Title

Technologies of representation: Fields of rhetorical action in transnational feminist encounters

Date of Award

2005

Degree Type

Dissertation

Degree Name

Doctor of Philosophy (PhD)

Department

Writing Program

Advisor(s)

Eileen E. Schell

Keywords

Circulation, Digital texts, Technologies, Rhetorical action, Transnational, Feminist encounters

Subject Categories

Rhetoric and Composition

Abstract

In this dissertation, I examine how websites function as global fields of rhetorical action for feminist activism across geopolitical, cultural, and economic borders. I begin by defining the term global fields of rhetorical action and explicating its usefulness for rhetorical scholars through an analysis of the digital circulation of a debate between two feminist organizations. From this analysis, I then demonstrate the exigence for feminist rhetoricians to develop alternative conceptual and methodological frameworks that place our work in a global sphere and account for the transformation of rhetorical action through digital technology. I propose a new methodology--- rhetorical genealogy ---that examines digital texts as both historical and ephemeral, one that specifically focuses on the circulation and consumption of digital texts.
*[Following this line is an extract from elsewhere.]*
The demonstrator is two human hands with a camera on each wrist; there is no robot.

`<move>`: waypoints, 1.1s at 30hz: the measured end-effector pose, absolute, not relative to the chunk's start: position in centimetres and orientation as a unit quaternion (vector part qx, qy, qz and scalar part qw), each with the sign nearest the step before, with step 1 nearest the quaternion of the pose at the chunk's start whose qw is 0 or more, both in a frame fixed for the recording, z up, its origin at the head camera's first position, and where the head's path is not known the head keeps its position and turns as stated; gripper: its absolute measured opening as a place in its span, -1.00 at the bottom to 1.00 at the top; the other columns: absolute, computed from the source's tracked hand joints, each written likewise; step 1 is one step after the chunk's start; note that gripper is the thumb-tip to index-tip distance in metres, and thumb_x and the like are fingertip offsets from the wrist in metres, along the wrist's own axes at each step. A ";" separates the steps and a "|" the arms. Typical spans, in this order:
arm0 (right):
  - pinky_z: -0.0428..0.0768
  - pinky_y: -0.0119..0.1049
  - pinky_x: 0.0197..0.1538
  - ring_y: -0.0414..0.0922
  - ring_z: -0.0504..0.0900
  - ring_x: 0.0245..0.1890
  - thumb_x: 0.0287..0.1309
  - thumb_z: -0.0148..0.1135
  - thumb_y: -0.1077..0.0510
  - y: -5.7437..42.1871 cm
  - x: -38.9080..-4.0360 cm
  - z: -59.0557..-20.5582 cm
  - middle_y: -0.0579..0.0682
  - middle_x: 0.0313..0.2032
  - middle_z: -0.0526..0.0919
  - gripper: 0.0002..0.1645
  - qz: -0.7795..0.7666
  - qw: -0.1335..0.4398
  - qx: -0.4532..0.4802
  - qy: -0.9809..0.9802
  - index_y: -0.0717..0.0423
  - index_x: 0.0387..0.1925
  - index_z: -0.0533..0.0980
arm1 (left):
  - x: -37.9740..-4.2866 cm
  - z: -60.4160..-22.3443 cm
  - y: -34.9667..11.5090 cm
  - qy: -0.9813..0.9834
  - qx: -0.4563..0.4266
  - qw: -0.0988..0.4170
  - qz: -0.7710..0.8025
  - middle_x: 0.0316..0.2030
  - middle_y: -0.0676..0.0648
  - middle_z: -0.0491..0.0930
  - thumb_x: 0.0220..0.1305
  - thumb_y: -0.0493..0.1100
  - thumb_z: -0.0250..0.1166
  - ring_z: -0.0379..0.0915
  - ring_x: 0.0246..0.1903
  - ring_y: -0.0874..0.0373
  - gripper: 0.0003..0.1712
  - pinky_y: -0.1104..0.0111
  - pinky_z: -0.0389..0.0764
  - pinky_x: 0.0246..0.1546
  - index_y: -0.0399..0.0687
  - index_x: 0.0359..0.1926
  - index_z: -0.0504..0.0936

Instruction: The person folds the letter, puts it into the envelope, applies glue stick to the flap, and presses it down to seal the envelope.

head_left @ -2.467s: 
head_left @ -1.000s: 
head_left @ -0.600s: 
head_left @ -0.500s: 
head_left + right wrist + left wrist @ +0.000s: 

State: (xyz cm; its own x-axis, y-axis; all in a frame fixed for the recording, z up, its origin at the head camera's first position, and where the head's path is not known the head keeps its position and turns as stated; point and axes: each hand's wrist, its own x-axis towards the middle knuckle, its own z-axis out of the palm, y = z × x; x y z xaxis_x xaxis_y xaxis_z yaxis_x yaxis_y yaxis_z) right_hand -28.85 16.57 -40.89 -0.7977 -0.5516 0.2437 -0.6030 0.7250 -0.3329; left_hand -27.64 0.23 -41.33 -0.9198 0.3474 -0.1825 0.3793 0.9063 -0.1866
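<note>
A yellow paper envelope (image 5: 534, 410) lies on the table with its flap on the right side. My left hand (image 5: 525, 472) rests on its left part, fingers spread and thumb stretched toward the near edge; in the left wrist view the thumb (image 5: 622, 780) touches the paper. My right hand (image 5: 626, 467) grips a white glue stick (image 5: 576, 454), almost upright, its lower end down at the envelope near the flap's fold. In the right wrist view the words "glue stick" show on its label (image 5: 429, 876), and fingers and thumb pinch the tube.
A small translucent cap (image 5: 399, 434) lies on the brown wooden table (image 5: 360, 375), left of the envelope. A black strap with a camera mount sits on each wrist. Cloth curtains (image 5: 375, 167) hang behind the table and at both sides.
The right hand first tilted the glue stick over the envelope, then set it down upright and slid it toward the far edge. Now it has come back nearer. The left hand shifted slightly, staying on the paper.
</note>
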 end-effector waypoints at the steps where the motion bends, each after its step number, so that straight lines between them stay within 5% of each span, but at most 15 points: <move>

I demonstrate the efficacy of this new methodology through an extended analysis of the circulation and consumption of the digital representations of Palestinian women produced by the Women's Affairs Technical Committee , an organization of Palestinian women working within a geopolitical site of conflict. A rhetorical genealogy of this website reveals the ways in which digital representations are acted upon by mainstream and feminist audiences in the U.S. as they travel through multiple fields of rhetorical action. This analysis extends and complicates Kenneth Burke's rhetorical concepts of identification and difference by employing transnational feminist Sara Ahmed's stranger theory and technology theorist Paul Virilio's theory of real-time to reveal the transformation of identification and difference in transnational digital rhetorics and contexts. I argue that rhetorical scholars must broaden our understanding of rhetorical action to account for both the global and digital transformation of local, regional, and global relations of power.